Perhaps the marketing of a Mission to the Unknown/The Daleks’ Master Plan release ought to take a priority, then. For with a broadcast span as great as that of an entire series of twenty-first century Doctor Who, it mightn’t be a bad idea to release the story as a boxed set across a number of discs, each in their own dedicated Amaray case and splitting the story up along similar lines to those in which Target books successfully released their novelisation 22 years ago. With Mission to the Unknown (and extra features) taking up disc one, discs two and three (and maybe even four) could be dedicated to the “Daleks’ Master Plan Saga”, with individual titles for the segments lifted from the episodes themselves. Target went with The Mutation of Time; to that you could add The Nightmare Begins for starters.
The additional resources that would become available should The Daleks’ Master Plan be released in this manner might make all the difference to the viability of animating the whole story, because even with the economies of scale involved in recreating nine episodes of the same adventure, there’s no question that it would be unaffordable on the usual budget. And even if the animation involved were of the relatively ‘cheap and cheerful’ variety, it would certainly make for a more complete viewing experience than the alternative (the three extant episodes have already been released as part of the Lost in Time DVD).
If 2|entertain are to keep their Doctor Who DVD range going beyond the spring of 2013, then it’s going to take a little lateral thinking on their behalf to devise ways of making the recreation of missing stories a viable and ongoing concern. Ian Levine and David Busch have shown, with their Mission to the Unknown, that it needn’t be so expensive as to be unaffordable, and that even with a lower budget magic can still be made. We know plans are afoot elsewhere to complete a six-episode Reign of Terror, and there is at least one other animated story in the pipeline too. So there’s a desire on the part of the producers to ‘fill in the blanks’ that – given that they too are for the large part fans of the series – must be almost equal to that of the fans who wish to see those 108 missing episodes somehow ‘returned’. Well, here is an episode that stands currently as complete as it is ever likely to be; all it needs now is a home.
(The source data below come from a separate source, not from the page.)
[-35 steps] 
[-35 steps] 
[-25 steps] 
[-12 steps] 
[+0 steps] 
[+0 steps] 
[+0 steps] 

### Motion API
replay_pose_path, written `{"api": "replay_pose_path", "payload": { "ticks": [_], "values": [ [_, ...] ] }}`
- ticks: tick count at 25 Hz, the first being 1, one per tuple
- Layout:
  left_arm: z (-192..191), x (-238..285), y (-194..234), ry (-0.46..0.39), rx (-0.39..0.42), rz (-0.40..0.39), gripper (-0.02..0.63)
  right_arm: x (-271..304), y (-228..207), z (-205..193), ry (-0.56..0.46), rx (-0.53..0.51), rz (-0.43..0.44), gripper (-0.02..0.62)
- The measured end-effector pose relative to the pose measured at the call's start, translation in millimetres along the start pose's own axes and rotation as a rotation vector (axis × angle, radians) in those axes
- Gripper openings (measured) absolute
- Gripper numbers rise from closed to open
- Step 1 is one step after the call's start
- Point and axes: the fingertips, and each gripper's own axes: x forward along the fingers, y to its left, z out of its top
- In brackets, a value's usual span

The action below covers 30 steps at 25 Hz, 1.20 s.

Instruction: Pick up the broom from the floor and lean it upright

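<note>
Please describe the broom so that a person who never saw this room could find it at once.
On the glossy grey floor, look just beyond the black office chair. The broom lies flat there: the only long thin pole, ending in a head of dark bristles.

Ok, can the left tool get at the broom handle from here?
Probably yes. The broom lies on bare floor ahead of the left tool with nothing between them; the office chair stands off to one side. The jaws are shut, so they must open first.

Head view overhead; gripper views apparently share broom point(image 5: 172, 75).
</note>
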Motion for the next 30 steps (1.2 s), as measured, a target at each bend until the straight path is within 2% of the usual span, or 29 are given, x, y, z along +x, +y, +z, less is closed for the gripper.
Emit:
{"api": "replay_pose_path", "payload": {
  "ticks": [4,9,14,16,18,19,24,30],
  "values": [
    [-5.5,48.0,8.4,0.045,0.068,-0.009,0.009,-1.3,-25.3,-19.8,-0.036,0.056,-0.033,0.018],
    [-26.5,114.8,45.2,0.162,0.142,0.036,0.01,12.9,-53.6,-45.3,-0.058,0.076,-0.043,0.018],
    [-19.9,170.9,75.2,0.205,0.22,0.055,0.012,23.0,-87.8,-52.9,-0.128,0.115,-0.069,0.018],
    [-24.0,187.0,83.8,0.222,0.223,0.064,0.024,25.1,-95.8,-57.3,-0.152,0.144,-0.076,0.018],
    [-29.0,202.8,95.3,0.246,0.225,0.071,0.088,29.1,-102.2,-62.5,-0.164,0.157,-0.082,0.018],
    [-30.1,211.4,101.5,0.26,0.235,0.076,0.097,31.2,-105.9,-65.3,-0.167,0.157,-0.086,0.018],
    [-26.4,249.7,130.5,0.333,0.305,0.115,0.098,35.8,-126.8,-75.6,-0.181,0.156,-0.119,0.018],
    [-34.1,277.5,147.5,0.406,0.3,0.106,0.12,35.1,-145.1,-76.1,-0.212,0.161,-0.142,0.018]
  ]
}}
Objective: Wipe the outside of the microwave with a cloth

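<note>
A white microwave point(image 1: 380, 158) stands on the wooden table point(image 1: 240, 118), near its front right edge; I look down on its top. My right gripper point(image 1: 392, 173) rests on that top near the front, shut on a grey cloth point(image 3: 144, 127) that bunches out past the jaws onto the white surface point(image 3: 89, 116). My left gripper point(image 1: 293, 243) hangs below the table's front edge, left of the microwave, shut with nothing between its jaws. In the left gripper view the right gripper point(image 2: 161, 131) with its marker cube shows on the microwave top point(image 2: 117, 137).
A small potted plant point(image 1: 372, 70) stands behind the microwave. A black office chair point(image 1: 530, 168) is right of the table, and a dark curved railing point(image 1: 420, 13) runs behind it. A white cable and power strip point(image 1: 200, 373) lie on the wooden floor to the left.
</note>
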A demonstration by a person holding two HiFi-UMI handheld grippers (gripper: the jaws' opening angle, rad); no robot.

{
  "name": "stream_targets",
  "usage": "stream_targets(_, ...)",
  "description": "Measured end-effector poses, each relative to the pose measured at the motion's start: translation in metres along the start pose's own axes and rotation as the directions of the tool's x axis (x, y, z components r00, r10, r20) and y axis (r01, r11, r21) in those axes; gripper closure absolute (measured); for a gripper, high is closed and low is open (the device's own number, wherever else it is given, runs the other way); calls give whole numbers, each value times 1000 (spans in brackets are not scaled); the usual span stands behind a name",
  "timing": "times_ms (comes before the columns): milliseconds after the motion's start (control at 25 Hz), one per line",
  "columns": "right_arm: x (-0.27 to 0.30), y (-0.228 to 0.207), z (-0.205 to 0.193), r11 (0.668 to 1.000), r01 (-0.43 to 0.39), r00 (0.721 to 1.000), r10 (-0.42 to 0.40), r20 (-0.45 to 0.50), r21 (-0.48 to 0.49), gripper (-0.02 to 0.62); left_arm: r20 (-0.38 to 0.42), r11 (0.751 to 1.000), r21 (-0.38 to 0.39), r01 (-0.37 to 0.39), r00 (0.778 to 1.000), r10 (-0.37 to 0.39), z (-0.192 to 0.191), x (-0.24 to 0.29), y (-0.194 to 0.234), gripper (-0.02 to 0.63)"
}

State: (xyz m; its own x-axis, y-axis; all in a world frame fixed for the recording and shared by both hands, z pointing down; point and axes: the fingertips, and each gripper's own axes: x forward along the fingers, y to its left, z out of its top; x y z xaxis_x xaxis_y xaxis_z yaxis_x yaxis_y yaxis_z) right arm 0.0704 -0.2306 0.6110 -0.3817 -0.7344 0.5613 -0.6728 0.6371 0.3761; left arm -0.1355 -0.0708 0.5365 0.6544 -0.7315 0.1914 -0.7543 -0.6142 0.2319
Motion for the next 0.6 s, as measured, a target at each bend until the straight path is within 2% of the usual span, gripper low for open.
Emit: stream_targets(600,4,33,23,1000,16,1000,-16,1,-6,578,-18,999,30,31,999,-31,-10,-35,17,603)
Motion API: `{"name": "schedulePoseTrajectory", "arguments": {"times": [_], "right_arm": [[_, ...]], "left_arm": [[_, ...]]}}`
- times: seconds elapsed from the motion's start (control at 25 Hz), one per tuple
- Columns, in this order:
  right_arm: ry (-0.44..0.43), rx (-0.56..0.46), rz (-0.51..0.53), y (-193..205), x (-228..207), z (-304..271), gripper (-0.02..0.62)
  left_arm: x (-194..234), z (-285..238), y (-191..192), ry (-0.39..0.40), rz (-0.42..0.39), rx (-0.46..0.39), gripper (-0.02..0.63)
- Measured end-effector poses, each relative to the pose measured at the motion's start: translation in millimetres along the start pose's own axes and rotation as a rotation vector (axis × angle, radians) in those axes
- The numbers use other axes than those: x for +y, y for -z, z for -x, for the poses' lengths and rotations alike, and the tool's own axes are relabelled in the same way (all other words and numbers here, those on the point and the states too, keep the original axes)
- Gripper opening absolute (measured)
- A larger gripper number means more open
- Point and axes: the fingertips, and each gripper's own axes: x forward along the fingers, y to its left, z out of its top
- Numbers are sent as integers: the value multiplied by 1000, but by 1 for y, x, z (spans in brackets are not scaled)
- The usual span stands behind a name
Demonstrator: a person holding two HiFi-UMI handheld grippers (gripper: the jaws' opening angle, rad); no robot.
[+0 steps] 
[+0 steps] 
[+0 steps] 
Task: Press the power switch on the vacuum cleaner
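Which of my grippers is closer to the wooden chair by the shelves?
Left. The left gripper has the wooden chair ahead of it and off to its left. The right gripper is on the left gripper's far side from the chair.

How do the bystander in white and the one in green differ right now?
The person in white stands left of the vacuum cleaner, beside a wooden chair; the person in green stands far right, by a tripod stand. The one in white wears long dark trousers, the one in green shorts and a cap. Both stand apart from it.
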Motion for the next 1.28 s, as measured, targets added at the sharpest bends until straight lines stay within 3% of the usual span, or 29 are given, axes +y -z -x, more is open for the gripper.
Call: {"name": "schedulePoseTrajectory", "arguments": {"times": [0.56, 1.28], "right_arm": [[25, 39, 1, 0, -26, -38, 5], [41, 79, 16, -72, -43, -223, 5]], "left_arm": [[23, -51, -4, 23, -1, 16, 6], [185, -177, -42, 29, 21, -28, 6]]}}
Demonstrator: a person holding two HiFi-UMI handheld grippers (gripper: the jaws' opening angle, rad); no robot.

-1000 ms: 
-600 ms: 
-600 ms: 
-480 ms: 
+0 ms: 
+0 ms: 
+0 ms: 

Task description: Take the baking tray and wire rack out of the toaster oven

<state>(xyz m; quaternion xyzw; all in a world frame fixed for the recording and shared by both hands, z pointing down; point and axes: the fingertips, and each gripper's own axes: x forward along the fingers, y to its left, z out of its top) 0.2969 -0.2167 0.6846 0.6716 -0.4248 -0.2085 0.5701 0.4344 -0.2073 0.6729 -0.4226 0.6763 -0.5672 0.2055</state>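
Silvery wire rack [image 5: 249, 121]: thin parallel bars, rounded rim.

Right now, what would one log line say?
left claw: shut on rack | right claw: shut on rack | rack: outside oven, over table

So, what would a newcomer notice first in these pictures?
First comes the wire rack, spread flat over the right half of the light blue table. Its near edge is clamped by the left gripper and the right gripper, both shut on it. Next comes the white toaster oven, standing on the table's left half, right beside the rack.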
Just like Shada, a lot of time and effort – and money (and love!) – has been spent on animating Mission to the Unknown, and it would be an enormous shame if the results were never to be made public. But unlike Shada, it is going to require more than merely the wherewithal to bring Mission to the Unknown to a wider audience to get it released; it’s going to take either some substantial reinvestment in creating a home for it, or an effort in lateral thinking in finding for it a home that already exists. Either way, and Grand Folly or no, Mission to the Unknown is an exercise in alchemy, and the result is simple and elegant and begging to be seen.